=== WORKING DATA ===

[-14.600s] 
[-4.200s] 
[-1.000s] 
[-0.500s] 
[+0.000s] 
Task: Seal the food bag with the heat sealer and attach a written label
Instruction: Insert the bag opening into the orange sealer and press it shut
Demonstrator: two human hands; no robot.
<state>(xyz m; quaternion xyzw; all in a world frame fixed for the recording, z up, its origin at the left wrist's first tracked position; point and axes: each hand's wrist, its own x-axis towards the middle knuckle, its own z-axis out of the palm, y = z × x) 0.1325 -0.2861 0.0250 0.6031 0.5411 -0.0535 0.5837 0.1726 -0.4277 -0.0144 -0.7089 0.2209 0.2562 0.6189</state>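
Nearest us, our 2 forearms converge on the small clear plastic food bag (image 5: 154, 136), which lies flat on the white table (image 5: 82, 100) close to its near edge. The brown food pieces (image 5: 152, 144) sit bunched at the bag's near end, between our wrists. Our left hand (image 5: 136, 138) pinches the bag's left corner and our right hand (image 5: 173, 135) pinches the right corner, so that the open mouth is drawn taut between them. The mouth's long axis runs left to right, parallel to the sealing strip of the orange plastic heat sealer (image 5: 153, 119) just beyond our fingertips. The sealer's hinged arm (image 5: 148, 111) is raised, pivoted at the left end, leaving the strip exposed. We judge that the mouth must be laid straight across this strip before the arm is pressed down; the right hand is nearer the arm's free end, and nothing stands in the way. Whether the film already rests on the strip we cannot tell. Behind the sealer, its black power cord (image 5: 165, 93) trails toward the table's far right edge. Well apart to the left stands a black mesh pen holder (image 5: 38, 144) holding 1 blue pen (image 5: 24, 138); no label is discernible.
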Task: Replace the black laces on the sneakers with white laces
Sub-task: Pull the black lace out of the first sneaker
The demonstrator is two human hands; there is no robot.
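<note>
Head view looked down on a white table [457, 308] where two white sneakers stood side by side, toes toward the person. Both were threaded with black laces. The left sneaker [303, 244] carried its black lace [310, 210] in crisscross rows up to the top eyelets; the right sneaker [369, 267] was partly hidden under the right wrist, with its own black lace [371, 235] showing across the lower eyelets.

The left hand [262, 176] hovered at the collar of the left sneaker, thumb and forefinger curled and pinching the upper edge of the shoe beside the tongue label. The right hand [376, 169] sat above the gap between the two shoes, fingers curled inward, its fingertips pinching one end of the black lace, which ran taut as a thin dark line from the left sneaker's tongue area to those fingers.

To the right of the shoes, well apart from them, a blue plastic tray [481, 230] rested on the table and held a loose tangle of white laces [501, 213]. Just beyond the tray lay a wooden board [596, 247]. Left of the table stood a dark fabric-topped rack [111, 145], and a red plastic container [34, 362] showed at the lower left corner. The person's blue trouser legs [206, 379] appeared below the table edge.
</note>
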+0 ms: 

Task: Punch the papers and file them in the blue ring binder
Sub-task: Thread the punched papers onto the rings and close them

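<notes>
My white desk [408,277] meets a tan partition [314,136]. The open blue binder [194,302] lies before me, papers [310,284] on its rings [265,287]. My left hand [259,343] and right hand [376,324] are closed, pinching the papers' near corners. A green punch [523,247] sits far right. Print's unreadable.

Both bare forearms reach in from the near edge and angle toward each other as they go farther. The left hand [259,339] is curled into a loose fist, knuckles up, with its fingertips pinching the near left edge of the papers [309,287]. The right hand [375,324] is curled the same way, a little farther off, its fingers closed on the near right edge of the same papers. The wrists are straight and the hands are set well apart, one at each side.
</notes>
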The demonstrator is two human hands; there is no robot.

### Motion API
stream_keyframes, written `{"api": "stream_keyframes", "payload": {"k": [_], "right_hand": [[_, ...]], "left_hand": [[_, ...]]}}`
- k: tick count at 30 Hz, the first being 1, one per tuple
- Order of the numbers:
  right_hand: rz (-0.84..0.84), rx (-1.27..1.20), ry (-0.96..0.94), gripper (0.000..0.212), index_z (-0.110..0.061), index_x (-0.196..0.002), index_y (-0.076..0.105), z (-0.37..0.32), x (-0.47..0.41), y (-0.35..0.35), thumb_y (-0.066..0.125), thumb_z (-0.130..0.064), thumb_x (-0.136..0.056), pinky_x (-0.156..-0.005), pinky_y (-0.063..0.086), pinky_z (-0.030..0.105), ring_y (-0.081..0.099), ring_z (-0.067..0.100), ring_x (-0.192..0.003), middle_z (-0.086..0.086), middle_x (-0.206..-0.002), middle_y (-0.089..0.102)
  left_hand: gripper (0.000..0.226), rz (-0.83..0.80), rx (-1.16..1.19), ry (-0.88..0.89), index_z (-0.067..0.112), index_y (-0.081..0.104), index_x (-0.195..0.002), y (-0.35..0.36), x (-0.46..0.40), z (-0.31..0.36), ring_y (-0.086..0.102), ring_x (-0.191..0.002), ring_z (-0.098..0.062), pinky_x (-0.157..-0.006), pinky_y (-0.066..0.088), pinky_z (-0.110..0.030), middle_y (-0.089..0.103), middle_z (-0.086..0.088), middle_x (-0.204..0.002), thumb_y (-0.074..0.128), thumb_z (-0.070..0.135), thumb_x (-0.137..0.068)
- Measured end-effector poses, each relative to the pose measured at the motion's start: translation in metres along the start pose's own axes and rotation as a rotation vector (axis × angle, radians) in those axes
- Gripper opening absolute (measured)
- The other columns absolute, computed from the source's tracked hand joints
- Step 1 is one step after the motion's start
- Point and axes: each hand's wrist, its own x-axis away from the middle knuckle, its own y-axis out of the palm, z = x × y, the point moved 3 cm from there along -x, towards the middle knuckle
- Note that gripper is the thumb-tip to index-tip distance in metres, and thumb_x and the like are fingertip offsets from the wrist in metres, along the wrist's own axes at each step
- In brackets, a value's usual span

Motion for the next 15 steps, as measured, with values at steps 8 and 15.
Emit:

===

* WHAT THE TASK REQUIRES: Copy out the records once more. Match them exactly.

* YOUR SOLUTION:
[-14.600s] 
[-4.200s] 
[-1.000s] 
[-0.500s] 
[+0.000s] 
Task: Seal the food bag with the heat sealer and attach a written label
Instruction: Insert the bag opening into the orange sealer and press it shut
Demonstrator: two human hands; no robot.
<state>(xyz m; quaternion xyzw; all in a world frame fixed for the recording, z up, its origin at the left wrist's first tracked position; point and axes: each hand's wrist, its own x-axis towards the middle knuckle, its own z-axis out of the palm, y = z × x) 0.1325 -0.2861 0.0250 0.6031 0.5411 -0.0535 0.5837 0.1726 -0.4277 -0.0144 -0.7089 0.2209 0.2562 0.6189</state>
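Nearest us, our 2 forearms converge on the small clear plastic food bag (image 5: 154, 136), which lies flat on the white table (image 5: 82, 100) close to its near edge. The brown food pieces (image 5: 152, 144) sit bunched at the bag's near end, between our wrists. Our left hand (image 5: 136, 138) pinches the bag's left corner and our right hand (image 5: 173, 135) pinches the right corner, so that the open mouth is drawn taut between them. The mouth's long axis runs left to right, parallel to the sealing strip of the orange plastic heat sealer (image 5: 153, 119) just beyond our fingertips. The sealer's hinged arm (image 5: 148, 111) is raised, pivoted at the left end, leaving the strip exposed. We judge that the mouth must be laid straight across this strip before the arm is pressed down; the right hand is nearer the arm's free end, and nothing stands in the way. Whether the film already rests on the strip we cannot tell. Behind the sealer, its black power cord (image 5: 165, 93) trails toward the table's far right edge. Well apart to the left stands a black mesh pen holder (image 5: 38, 144) holding 1 blue pen (image 5: 24, 138); no label is discernible.
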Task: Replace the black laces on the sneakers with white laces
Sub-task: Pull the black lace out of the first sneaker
The demonstrator is two human hands; there is no robot.
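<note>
Head view looked down on a white table [457, 308] where two white sneakers stood side by side, toes toward the person. Both were threaded with black laces. The left sneaker [303, 244] carried its black lace [310, 210] in crisscross rows up to the top eyelets; the right sneaker [369, 267] was partly hidden under the right wrist, with its own black lace [371, 235] showing across the lower eyelets.

The left hand [262, 176] hovered at the collar of the left sneaker, thumb and forefinger curled and pinching the upper edge of the shoe beside the tongue label. The right hand [376, 169] sat above the gap between the two shoes, fingers curled inward, its fingertips pinching one end of the black lace, which ran taut as a thin dark line from the left sneaker's tongue area to those fingers.

To the right of the shoes, well apart from them, a blue plastic tray [481, 230] rested on the table and held a loose tangle of white laces [501, 213]. Just beyond the tray lay a wooden board [596, 247]. Left of the table stood a dark fabric-topped rack [111, 145], and a red plastic container [34, 362] showed at the lower left corner. The person's blue trouser legs [206, 379] appeared below the table edge.
</note>
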+0 ms: 

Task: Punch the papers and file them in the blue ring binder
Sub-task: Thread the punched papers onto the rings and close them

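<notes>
My white desk [408,277] meets a tan partition [314,136]. The open blue binder [194,302] lies before me, papers [310,284] on its rings [265,287]. My left hand [259,343] and right hand [376,324] are closed, pinching the papers' near corners. A green punch [523,247] sits far right. Print's unreadable.

Both bare forearms reach in from the near edge and angle toward each other as they go farther. The left hand [259,339] is curled into a loose fist, knuckles up, with its fingertips pinching the near left edge of the papers [309,287]. The right hand [375,324] is curled the same way, a little farther off, its fingers closed on the near right edge of the same papers. The wrists are straight and the hands are set well apart, one at each side.
</notes>
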The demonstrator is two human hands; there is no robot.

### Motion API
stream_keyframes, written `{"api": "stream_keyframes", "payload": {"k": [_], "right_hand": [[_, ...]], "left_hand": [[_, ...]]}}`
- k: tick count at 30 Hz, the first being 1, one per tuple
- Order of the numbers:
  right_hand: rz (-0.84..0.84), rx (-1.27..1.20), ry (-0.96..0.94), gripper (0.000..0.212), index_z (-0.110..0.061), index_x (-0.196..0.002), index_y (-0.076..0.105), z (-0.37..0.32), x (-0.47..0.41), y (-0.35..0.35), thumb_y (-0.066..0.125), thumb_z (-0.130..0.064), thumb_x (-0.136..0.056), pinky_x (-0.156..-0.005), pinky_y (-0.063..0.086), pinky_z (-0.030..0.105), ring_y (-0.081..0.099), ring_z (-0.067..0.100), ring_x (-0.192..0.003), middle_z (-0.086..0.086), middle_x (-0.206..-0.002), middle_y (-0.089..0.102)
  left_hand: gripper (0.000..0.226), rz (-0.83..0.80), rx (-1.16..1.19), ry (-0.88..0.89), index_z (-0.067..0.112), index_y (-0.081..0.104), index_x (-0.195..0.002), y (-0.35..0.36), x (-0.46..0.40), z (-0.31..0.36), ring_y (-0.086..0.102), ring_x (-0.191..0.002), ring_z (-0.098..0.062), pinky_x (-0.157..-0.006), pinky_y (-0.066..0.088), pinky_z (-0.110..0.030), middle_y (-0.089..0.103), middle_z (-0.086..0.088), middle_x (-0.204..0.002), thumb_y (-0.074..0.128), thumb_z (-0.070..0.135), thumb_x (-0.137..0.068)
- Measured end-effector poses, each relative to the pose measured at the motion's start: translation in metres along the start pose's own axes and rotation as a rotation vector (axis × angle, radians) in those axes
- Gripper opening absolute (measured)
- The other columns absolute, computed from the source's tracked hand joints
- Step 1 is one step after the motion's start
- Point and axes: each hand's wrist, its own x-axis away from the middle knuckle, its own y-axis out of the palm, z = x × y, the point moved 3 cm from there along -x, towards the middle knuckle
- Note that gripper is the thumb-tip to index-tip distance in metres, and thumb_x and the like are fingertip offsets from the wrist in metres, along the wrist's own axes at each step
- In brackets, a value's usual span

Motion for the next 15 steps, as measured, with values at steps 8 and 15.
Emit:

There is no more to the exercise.